Pferdenasen brauchen Wind – oft mehr als so mancher Stall bieten kann. Schuld daran sind häufig Baufehler. Und die Einstreu – Ammoniak reizt den Husten eines Pferdes. Gutes Klima und sieben Grad sind ideal für ein Pferd!

Wodurch wird die Atemnot eines Pferdes begünstigt?

Auf jeden Fall durch altes und staubiges Heu. Durch Stroh und Heu, welches vor der Box oder auf einem offenen Heuboden oberhalb der Box gelagert wird. Auch ist es der Gesundheit des Tieres abträglich, wenn es beim Ausmisten nicht aus dem Stall kommt.

Chronische Huster, oder Pferde, die länger als drei Wochen husten, sollten unbedingt zum Tierarzt. Mögliche Untersuchungsmethoden sollten unbedingt ausgeschöpft werden. In Neubauten müssen unbedingt zu Außenfenstern Trauf-Fürst-Lüftungen eingebaut werden!
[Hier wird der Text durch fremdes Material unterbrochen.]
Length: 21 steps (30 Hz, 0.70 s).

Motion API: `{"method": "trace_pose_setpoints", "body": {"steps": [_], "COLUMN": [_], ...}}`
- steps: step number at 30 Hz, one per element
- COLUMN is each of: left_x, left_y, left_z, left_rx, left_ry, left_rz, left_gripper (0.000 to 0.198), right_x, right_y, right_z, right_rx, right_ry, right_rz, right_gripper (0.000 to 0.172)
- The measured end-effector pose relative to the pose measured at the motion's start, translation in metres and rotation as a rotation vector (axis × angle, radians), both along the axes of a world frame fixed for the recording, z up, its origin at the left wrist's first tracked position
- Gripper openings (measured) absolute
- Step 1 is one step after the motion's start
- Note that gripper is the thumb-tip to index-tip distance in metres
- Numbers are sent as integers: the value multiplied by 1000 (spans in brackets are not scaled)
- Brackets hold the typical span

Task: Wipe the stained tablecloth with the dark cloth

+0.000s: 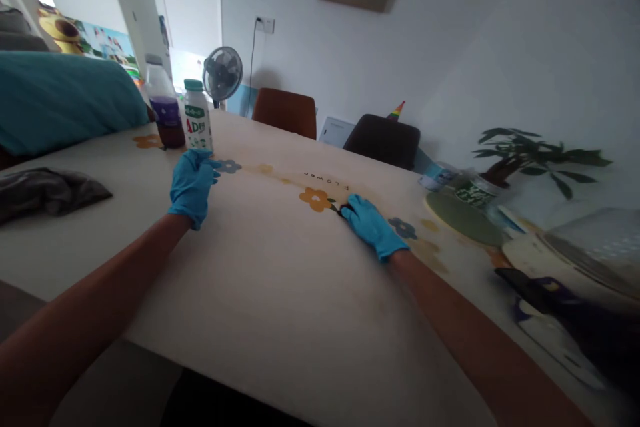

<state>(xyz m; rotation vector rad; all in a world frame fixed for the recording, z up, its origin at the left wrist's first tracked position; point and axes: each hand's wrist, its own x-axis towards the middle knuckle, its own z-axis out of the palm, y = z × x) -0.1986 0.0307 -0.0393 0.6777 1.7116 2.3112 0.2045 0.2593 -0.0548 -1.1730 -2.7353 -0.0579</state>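
The white bottle (197, 121), green-capped and upright, is placed on the table (270, 287) just beyond the gloved left hand (194, 188); its contents are hidden. That hand's fingers are loosely curled; whether anything is pinched cannot be told. Dark liquid (173, 138) is held low in the purple-labelled bottle (166, 110) alongside. The right hand (371, 225) is laid on the table, its grip unclear. A leafy plant (520, 150) is contained in a pot (475, 193).

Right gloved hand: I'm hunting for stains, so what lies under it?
Beneath the right hand is the tabletop; something dark peeks out by its fingertips, too small to identify. Whatever else the hand covers cannot be seen.
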Motion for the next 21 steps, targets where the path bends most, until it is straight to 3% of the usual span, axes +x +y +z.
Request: {"method": "trace_pose_setpoints", "body": {"steps": [7, 14, 17, 21], "left_x": [8, 3, 1, 2], "left_y": [-3, -5, -5, -4], "left_z": [10, 4, 0, -3], "left_rx": [-38, -7, -9, -39], "left_ry": [8, 56, 82, 79], "left_rz": [22, -13, -13, -13], "left_gripper": [24, 28, 29, 27], "right_x": [-139, -267, -297, -302], "right_y": [-25, -67, -77, -82], "right_z": [9, 24, 29, 34], "right_rx": [-71, -92, -99, -97], "right_ry": [-6, 21, 32, 46], "right_rz": [146, 280, 299, 306], "right_gripper": [39, 50, 51, 47]}}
Gutes Stallklima hängt auch von der Temperatur ab. Sie sollte der Außentemperatur folgen und nur bei Extremen abgemildert werden. Auch die Luftfeuchtigkeit ist ein wichtiger Faktor. Sie beträgt im Idealfall zwischen 60 und 80 Prozent. Auch Luftbewegung ist durchaus erwünscht. Allerdings eine, die das ganze Pferd trifft – sie aktiviert die Thermoregulation. Für die Leistungsfähigkeit und Gesundheit ist auch das Licht von großer Bedeutung. Die Faustregel: Ein Quadratmeter Fenster pro Pferd.